### Goal of the exercise
As the answer, set down the lines below from the one containing "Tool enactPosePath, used" through the one containing "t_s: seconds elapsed", exactly and inclusively, and no others.

Stored data
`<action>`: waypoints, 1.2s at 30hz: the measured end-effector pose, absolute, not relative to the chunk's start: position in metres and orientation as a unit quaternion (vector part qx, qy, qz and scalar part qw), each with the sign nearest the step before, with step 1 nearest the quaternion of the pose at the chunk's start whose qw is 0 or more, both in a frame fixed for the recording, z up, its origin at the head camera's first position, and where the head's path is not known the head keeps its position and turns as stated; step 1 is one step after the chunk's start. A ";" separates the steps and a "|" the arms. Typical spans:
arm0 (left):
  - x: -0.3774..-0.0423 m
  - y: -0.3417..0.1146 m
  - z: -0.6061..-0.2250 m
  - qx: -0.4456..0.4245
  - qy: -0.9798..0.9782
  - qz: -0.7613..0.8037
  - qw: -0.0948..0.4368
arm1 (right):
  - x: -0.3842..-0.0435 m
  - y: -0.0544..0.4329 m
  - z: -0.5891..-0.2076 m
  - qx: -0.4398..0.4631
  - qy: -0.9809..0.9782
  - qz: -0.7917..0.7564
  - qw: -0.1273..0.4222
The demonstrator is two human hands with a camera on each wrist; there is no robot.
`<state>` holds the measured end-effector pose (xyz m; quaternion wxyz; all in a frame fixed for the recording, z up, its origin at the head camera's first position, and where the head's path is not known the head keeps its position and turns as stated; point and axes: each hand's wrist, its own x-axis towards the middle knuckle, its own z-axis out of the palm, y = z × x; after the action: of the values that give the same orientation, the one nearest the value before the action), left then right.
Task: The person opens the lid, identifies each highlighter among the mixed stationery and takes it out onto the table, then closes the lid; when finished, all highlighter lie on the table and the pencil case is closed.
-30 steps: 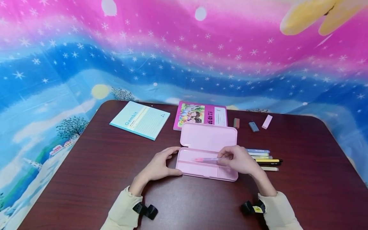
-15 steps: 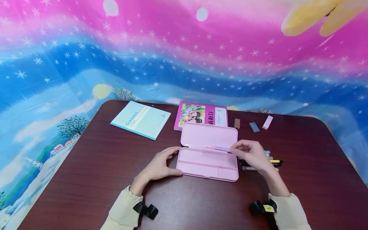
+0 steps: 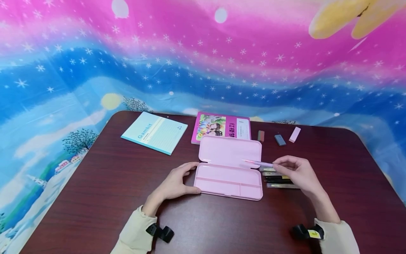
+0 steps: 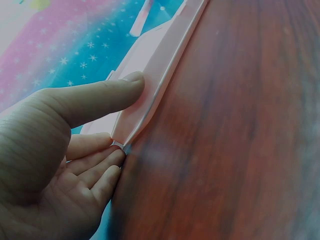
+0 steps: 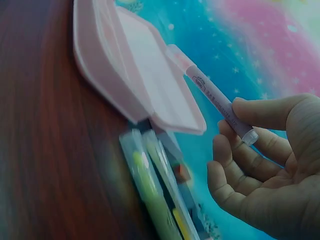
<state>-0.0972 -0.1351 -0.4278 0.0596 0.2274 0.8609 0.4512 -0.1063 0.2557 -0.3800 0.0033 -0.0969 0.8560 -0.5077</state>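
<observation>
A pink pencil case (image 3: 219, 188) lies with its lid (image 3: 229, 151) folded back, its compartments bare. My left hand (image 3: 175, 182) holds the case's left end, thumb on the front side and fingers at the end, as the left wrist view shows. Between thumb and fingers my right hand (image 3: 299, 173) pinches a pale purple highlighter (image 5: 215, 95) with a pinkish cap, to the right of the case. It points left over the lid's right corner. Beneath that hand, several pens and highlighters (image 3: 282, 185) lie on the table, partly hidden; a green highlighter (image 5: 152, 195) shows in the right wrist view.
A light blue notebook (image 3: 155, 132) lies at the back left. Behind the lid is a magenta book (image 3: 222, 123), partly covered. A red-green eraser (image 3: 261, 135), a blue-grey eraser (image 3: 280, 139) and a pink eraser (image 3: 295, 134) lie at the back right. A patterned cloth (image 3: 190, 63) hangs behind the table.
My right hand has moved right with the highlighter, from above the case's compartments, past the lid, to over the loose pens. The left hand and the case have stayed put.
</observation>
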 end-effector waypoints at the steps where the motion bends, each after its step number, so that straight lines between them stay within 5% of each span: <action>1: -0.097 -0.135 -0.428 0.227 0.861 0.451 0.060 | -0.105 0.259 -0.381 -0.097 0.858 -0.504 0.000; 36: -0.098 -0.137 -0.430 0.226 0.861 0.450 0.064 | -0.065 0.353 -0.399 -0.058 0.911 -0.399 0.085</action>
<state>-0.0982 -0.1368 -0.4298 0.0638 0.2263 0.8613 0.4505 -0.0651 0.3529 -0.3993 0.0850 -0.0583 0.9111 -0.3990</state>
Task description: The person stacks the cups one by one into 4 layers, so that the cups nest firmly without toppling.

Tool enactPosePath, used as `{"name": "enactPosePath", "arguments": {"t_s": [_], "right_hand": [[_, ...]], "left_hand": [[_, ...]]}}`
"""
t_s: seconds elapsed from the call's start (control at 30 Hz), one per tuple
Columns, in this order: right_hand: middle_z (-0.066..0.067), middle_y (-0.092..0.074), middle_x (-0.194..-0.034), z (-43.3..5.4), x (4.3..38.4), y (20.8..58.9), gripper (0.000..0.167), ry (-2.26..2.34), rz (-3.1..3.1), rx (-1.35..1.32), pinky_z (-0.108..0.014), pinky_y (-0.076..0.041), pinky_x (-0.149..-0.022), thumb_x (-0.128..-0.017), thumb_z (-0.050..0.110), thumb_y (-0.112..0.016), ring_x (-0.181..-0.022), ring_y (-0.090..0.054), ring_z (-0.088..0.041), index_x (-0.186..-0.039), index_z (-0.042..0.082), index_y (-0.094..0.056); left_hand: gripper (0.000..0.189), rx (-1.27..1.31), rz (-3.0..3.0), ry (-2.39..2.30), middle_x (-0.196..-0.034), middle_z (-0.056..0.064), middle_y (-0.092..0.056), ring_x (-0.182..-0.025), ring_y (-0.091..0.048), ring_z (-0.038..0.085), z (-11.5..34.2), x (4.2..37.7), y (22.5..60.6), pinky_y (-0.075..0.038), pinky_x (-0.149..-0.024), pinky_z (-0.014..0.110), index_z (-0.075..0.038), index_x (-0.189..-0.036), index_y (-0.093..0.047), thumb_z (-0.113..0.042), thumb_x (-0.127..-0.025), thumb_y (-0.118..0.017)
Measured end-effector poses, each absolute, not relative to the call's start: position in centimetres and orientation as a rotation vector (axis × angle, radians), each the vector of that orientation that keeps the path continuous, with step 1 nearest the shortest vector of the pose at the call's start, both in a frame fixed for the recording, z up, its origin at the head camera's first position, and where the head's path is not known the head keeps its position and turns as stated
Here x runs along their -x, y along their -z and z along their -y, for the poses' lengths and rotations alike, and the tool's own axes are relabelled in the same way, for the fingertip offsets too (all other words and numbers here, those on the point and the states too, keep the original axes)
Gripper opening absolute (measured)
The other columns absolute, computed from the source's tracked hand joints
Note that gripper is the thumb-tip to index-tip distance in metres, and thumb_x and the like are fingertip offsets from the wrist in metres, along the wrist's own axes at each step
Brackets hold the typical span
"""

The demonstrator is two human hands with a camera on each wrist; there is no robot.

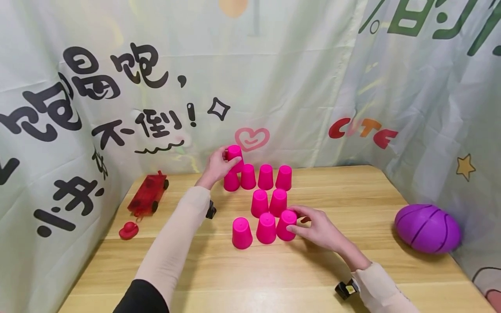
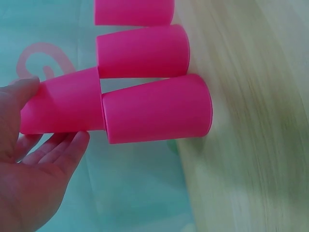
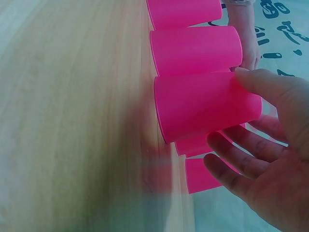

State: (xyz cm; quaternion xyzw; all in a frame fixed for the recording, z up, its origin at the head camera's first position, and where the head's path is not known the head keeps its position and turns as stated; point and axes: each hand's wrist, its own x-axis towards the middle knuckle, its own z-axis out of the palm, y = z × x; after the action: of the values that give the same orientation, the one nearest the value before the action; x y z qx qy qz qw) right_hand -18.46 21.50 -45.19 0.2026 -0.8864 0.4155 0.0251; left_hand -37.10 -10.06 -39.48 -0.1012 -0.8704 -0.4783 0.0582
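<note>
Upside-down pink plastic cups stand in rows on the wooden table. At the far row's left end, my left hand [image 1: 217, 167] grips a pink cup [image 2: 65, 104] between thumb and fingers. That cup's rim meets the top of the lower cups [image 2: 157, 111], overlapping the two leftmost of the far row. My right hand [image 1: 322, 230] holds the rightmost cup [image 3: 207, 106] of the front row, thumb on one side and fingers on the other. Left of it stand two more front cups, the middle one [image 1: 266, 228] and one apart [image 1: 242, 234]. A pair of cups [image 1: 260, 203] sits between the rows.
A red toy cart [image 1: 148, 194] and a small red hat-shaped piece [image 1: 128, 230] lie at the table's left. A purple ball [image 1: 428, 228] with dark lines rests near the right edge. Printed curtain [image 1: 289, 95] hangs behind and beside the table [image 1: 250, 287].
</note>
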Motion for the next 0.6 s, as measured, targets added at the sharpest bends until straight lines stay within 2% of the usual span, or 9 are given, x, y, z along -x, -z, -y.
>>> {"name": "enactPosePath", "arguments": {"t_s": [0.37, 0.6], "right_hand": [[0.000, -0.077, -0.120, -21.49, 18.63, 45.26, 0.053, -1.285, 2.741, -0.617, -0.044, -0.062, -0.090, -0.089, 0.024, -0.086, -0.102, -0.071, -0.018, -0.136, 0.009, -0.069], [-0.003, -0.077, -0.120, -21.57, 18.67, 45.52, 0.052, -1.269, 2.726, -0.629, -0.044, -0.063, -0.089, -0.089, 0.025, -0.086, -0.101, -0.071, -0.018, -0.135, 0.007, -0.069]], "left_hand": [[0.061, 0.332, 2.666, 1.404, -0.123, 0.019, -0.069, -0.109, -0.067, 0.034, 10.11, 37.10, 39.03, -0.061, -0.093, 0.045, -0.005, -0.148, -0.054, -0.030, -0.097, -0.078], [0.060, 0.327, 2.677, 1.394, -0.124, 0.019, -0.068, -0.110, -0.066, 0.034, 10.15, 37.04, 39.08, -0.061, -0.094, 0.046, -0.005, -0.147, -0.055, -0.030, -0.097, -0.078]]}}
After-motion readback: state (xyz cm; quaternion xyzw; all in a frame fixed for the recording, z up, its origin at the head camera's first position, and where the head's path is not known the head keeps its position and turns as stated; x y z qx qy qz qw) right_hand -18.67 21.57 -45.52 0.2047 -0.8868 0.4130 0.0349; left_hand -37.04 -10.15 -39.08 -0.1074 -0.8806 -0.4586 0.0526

### Answer to the problem
Tool enactPosePath, used as `{"name": "enactPosePath", "arguments": {"t_s": [_], "right_hand": [[_, ...]], "left_hand": [[_, ...]]}}`
"""
t_s: seconds elapsed from the call's start (control at 30 Hz), one per tuple

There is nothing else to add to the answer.